Search Engine Problem

Hi guys hope you can help.

I have the following 2 files:
1) search.html (user inputs what text to search for)
2) search.cgi (page of results returned)
Im running this on Windows XP with WAMP.

My docroot is c:\wamp\www

At the moment, I can only get the search to search ONE folder.
What Id like to do is to be able to search my entire website, or multiple files, but not sure how to edit my search.cgi.

Any help greatly appreciated. Here is my code.

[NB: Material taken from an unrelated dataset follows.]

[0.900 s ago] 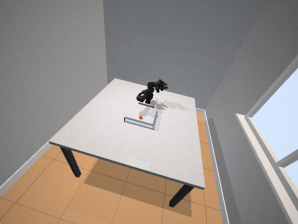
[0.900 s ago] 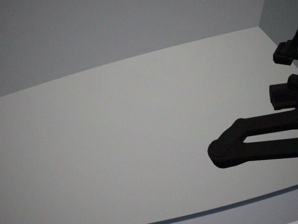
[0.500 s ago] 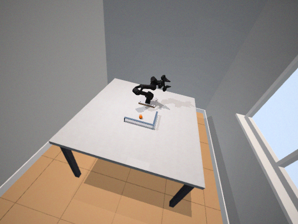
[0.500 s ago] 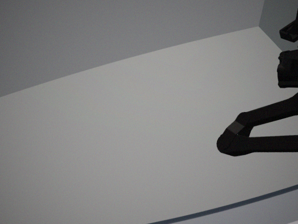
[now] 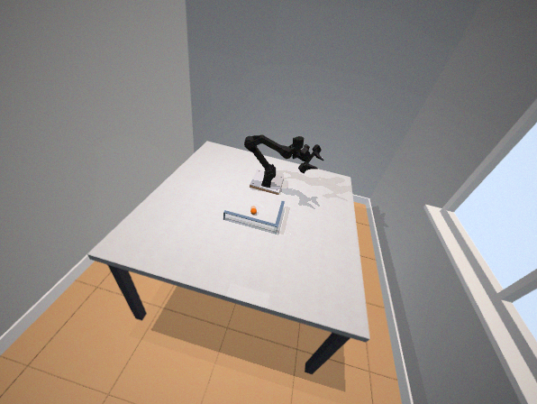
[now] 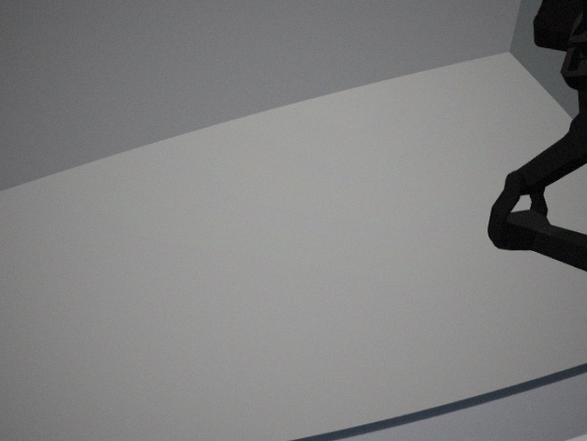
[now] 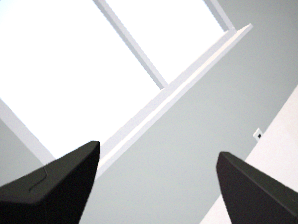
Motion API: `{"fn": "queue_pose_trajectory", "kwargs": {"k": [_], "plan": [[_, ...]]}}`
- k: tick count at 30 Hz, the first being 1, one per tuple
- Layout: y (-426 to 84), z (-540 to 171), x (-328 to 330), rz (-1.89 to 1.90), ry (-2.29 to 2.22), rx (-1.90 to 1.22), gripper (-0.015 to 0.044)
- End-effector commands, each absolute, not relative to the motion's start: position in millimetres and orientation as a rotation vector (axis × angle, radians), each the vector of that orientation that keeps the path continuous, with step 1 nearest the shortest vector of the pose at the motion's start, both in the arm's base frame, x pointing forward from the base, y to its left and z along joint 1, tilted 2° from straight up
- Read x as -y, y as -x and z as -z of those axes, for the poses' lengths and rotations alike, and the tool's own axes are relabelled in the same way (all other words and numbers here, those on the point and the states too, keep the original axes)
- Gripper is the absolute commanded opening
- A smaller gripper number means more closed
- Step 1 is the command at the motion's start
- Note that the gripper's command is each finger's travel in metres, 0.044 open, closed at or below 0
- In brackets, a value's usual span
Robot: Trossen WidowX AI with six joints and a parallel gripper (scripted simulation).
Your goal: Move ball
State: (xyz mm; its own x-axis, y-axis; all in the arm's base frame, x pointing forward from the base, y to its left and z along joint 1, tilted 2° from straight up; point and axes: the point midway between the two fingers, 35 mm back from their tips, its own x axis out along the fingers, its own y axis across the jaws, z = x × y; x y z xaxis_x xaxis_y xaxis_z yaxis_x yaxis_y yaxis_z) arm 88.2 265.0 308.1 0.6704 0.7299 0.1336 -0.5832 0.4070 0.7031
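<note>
One orange ball (image 5: 253,209) rests on the worktop (image 5: 189,252) inside two low clear walls (image 5: 259,221); one arm's jaws (image 5: 311,159) hang high, well apart, partly open, holding nothing.

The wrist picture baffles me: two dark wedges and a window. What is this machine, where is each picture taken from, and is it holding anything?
The machine is a black jointed arm bolted to a white table. The top picture looks down on the room. The exterior one is a close side view showing only part of the arm and the table top. The wrist camera rides on the arm, so the wedges are the two fingers of its end effector, here aimed away from the table at the room's window. They stand apart with nothing between them. On the table, an orange ball lies inside an L of two low walls. I cannot make out the see-through copy.
</note>
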Motion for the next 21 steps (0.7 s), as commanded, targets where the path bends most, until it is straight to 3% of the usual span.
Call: {"fn": "queue_pose_trajectory", "kwargs": {"k": [1, 10, 21], "plan": [[-130.2, -291.4, -276.4, -0.721, -0.567, -0.203, 0.0289], [-240.5, -230.2, -248.4, -0.421, -0.114, -0.378, 0.0289], [-327.1, -147.9, -127.8, -0.112, 0.157, -0.858, 0.0289]]}}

================================================================== search.html

<html>
 <head>
  <title>Search Engine</title>
 </head>
 <body bgcolor=#FFFFFF text=#000000>
  <center>
   <h1>Search Engine</h1>
  </center>

      Use the form below to search through the files!<p>
<hr size=7 width=75%><p>
<form method=POST action="search.cgi">
<center><table border>
<tr>
<th>Text to Search For: </th><th><input type=text name="terms" size=40><br></th>
</tr><tr>
<th>Boolean: <select name="boolean">
<option>AND
<option>OR
</select> </th> <th>Case <select name="case">
<option>Insensitive
<option>Sensitive
</select><br></th>
</tr><tr>
<th colspan=2><input type=submit value="Search!"> <input type=reset><br></th>
</tr></table></form></center>
<hr size=7 width=75%><p>
Simple Search<a
href="http://localhost">Archive</a>.
</body></html>

======================================================================= eof

======================================================================== search.cgi
#!c:/perl/bin/perl.exe
$basedir = 'c:/wamp/www/hi/';  #the root directory to the files you want to search.
$baseurl = 'http://localhost/hi/';
@files = ('*.txt');
$title = "Archive";
$title_url = 'http://localhost/';
$search_url = 'search.html'; #link to the form you set up to do the search.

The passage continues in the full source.